Netflix's Best Sci-Fi Movie Is This 90%-Fresh Thriller With 'Inglourious Basterds' Star
It is a profound reflection on the evolution of the main feeling within the context of a fragile and ever-changing reality.
French director Alexandre Aja is a master of the extreme genre who gave the world a brutal remake of The Hills Have Eyes and the wild comedy horror Horns, starring Daniel Radcliffe.
In 2021, however, he made something completely different: Oxygen, a sci-fi thriller that many critics called the best movie on Netflix that year.

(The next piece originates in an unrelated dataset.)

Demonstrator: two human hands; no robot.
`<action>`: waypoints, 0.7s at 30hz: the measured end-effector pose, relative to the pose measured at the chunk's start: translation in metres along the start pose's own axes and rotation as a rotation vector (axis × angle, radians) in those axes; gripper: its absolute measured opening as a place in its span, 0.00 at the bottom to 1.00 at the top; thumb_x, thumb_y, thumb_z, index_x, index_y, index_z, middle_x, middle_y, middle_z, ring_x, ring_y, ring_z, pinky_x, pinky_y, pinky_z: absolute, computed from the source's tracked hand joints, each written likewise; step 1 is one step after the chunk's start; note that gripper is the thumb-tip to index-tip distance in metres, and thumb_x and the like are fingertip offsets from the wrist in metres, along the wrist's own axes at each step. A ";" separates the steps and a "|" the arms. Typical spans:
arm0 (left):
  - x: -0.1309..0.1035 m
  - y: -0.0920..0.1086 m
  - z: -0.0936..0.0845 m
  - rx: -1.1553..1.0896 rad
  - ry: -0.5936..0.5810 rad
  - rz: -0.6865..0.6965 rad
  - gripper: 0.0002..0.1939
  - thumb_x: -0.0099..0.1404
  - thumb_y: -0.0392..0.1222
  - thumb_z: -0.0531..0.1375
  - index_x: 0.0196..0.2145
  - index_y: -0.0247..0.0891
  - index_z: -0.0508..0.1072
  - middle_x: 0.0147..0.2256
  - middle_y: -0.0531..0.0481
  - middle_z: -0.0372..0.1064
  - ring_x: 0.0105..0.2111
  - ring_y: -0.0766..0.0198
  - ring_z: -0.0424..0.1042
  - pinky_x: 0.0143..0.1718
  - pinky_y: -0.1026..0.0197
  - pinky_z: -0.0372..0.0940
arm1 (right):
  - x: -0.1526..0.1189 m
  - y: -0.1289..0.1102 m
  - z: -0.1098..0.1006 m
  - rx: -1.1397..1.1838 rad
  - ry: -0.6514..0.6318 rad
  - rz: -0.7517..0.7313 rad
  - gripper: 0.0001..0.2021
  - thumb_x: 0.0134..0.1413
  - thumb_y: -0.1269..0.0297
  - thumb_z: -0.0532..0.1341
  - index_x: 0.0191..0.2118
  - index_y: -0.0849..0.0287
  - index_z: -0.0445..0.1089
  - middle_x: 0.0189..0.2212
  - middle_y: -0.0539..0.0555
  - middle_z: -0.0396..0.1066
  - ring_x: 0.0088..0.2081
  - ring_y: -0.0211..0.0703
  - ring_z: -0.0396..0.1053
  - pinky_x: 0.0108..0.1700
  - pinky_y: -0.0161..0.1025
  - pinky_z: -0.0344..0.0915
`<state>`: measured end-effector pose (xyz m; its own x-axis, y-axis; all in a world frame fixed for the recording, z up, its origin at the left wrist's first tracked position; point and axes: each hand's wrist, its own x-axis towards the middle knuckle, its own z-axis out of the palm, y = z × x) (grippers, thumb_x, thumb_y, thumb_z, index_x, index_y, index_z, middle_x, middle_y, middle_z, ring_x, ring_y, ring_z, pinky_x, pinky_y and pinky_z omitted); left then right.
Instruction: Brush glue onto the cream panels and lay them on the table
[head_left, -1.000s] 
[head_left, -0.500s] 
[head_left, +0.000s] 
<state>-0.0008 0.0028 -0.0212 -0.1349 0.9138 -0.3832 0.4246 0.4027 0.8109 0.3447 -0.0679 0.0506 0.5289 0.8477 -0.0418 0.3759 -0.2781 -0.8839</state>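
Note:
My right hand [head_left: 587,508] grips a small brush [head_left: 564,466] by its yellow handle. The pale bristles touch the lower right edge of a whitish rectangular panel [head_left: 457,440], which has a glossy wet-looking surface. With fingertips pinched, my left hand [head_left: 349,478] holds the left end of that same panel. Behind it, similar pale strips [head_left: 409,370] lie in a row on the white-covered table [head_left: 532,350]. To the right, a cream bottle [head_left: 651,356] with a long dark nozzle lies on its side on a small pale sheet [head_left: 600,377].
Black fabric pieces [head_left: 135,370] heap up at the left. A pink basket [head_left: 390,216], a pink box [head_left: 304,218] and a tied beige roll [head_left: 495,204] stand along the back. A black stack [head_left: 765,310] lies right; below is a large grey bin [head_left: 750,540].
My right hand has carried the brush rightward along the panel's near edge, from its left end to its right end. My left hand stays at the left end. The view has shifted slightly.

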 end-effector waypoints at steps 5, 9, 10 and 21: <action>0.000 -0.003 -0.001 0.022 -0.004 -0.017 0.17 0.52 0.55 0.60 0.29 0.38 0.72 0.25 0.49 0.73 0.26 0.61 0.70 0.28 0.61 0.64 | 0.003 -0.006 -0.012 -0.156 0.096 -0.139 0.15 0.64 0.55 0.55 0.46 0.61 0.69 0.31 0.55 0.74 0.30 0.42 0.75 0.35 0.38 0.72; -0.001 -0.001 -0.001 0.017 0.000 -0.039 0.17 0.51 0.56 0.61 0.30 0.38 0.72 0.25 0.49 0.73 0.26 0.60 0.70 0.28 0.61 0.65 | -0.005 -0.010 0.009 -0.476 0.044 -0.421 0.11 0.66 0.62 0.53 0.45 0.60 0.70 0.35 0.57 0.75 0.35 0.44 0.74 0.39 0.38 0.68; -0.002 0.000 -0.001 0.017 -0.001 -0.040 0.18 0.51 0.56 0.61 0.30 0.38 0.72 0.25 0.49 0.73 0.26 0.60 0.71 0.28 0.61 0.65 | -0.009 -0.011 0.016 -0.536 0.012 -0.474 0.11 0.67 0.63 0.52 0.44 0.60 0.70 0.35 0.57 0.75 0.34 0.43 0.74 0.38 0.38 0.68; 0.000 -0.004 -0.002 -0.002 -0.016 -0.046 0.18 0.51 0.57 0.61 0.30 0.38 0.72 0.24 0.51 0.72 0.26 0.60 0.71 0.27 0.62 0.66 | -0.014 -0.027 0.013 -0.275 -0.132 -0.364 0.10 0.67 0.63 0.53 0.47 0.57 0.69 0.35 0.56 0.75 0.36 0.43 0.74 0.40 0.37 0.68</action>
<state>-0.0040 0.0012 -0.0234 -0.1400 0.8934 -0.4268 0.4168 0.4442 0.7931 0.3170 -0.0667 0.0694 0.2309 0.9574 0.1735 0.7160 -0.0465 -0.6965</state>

Mélanie Laurent, the actress who played Shoshanna in Inglourious Basterds, stars in the lead role, and her performance is one of the main reasons why you can't miss this movie.
What Is 'Oxygen' About?

A woman wrapped in wires and IVs wakes up in a cryogenic chamber. She can't remember how she ended up in the confined space or her own name.
The oxygen level is dropping inexorably, her sarcastic and far-from-accommodating voice assistant, M.I.L.O., informs her. Their dialogue sometimes devolves into the heroine's futile attempts to ask the right questions, akin to searching a search engine.
The computer stumbles, retrieving information in fragments. The woman tries to understand who she is, how she ended up in the chamber, and if she has a chance to escape before the oxygen runs out.
'Oxygen' Is an Intense, Claustrophobic Technological Thriller
Oxygen begins as a claustrophobic quest, reminiscent of Buried. The space is extremely compressed – the entire story takes place inside a cramped cryogenic chamber. The main character is left with only M.I.L.O.'s voice and her own memories for company.
The chosen method was also dictated by the circumstances of the film's production – it was shot in France between lockdowns in 2020. The pandemic invades the screen, showing not only the terrifying virus roaming the earth but also painful isolation, loneliness, and anxiety.
Today, Oxygen feels like a postscript to the pandemic, where the closest person is a voice assistant and longing for the past grows stronger.
'Oxygen' Is Worth Watching Solely for Mélanie Laurent's Solo Performance

A misstep in casting could have doomed Oxygen within the first few minutes, but Mélanie Laurent is hypnotically convincing in her solo role – she spends nearly the entire runtime alone, without any costars to distract her.
She veers from terror to determination and from tenderness to despair, every close-up of her is pushed to the limit. It is her performance that transforms this technological thriller into a story of love that refuses to give up.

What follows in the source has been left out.